Musician, professor, and now OSU usher

People who know Gary “Doc” Dickerson associate him with the band Rusty Vinyl or with Heidelberg University, where he has been teaching in the communication department since 1982.

Having grown up in Columbus, Dickerson earned his undergraduate degree at Ohio State University. His wife, Jan, also took courses at Ohio State. Now, the couple has two adult sons living in the Columbus area. Starting Sept. 6, the Dickersons will be serving as volunteer ushers at this season’s Ohio State home games.

“I’ve got a lot of friends who have been doing this for a very long time, very close friends. It always looked like it was a lot of fun to be a part of that whole Ohio State football scene,” Dickerson said. “As I get closer to retirement, I am looking for some activities I’ve been putting on hold for awhile, waiting for the kids to grow up and that sort of thing.”

Dickerson said he and Jan had applied for the positions about a year ago. One of his usher friends, Dan Dean, was officiating a baseball game at Heidelberg last spring, so Dickerson asked what more he needed to do to be part of the program. Dean told them they might need to re-apply, but he would look into it. Before long, the Dickersons got a call to schedule interviews.

“It was a big deal. We had to go down and interview for a volunteer position,” Dickerson said.

They were told a crew of more than 600 people are needed to work at each game. The couple also had to participate in two training sessions. They will be assigned to a certain area and work there all season, but spouses usually are not assigned to the same section. The job includes a 50 percent discount on food at the concession stands.

For the first time, the university will have three home games at night. Dickerson said those might be a bit uncomfortable in October and November, but at least they will get to see all the games.

For many years, Dickerson was able to buy alumni tickets for two Ohio State games annually. When he stopped buying tickets, they became more difficult to get. At times, he went down for the unique atmosphere at the tailgate parties, especially in the parking area near the baseball fields. Dickerson said that crowd sets up big-screen TVs and brings in lots of food.

“I don’t even know if those people go to the games. Maybe they just want to pay for the parking,” Dickerson said.
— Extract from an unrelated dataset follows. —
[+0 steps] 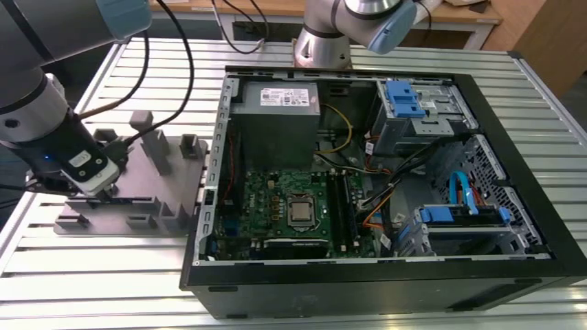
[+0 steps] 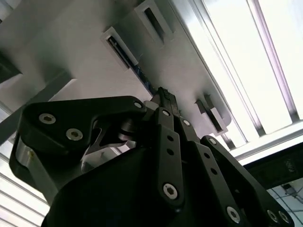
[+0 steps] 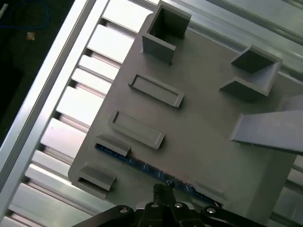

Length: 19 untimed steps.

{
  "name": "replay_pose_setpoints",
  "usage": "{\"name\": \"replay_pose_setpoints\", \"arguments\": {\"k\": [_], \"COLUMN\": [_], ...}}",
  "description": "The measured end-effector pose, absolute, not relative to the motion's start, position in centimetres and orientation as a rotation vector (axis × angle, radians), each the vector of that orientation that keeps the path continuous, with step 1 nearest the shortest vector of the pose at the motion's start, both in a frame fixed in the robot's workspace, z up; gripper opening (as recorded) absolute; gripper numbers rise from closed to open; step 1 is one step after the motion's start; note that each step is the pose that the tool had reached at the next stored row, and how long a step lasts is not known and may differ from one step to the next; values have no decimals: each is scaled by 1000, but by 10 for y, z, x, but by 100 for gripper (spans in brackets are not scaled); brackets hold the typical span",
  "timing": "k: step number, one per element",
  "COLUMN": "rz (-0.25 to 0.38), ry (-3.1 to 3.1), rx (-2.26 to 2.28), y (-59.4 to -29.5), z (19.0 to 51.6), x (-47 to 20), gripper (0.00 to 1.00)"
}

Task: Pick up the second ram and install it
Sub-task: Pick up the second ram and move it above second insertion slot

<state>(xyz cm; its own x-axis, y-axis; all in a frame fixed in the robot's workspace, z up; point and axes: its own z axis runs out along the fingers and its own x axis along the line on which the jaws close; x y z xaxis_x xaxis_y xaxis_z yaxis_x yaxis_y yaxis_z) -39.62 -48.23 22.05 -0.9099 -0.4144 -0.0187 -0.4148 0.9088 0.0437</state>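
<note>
First wrist view: the gripper (image 3: 163,187) clenched on the upper edge of the second ram (image 3: 137,163). It is one blue-green stick standing on edge between brackets (image 3: 113,144) along the grey fixture plate's (image 3: 199,132) rim. Two shallow pockets (image 3: 156,91) sit beside it. Open slatted bench (image 3: 71,103) lies beyond, with one computer case (image 1: 367,289) just beside the plate.

Open air lies above the grey fixture plate (image 1: 137,187). On the plate, upright posts (image 1: 156,148) crowd its far half. Low slot blocks (image 3: 139,128) sit just beside the second ram (image 3: 137,163), which the gripper (image 1: 106,196) pinches. The computer case (image 1: 367,285) walls off the plate's edge on the exterior view's right. Cables (image 1: 137,75) hang over the plate's far side.
</note>
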Motion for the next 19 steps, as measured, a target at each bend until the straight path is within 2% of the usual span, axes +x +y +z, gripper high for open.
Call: {"name": "replay_pose_setpoints", "arguments": {"k": [19], "rz": [74], "ry": [2949], "rx": [-1074], "y": [-482], "z": [220], "x": [-396], "gripper": [7]}}
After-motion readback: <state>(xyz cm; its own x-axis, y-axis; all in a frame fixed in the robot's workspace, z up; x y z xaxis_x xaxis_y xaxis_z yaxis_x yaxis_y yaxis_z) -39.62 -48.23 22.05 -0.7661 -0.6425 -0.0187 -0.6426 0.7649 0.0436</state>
The couple had to buy their own usher uniforms, including hats, special shirts and a light nylon jacket. They ordered the jackets extra large to accommodate layers for cold weather. Dickerson said they didn’t mind the purchases because they plan to continue as ushers.

“This is something I have wanted to do,” Dickerson said. “You get into all the games and get stadium parking. They do send you complimentary passes that you can share with friends at games they don’t think will sell out. Jan and I both got two tickets each for the Kent State game that we gave away to our kids.”

Ushers need to check in at the stadium more than two hours before kick-off, which Dickerson said is a challenge for noon games. They will need to get an early start to beat the heavy traffic going into the city on game days. Arriving early will allow them to get better parking spots.

Dickerson said they plan to camp out with their sons after the night games.

“That makes it easy for us. We don’t have to drive back,” Dickerson said. “They’ll be able to tailgate with us. Since we have a parking spot there, it will make it easier to tailgate on the site. … You don’t tailgate before the game, because you can’t imbibe.”

Working at the stadium also will be nostalgic for Dickerson, who was a student while Heisman Trophy winner Archie Griffin was on the team. Jan is from Illinois, so she may be cheering for the opposing team at one game.

Dickerson said his most memorable game as a student was a contest against the University of Michigan.

“They still show it on Big Ten Classics – when Ohio State beat Michigan 12-10 and they never got past Michigan’s 20-yard line. They kicked four long field goals,” he recalled.

“It’s kind of exciting at this stage of my life to take on a new adventure,” he added.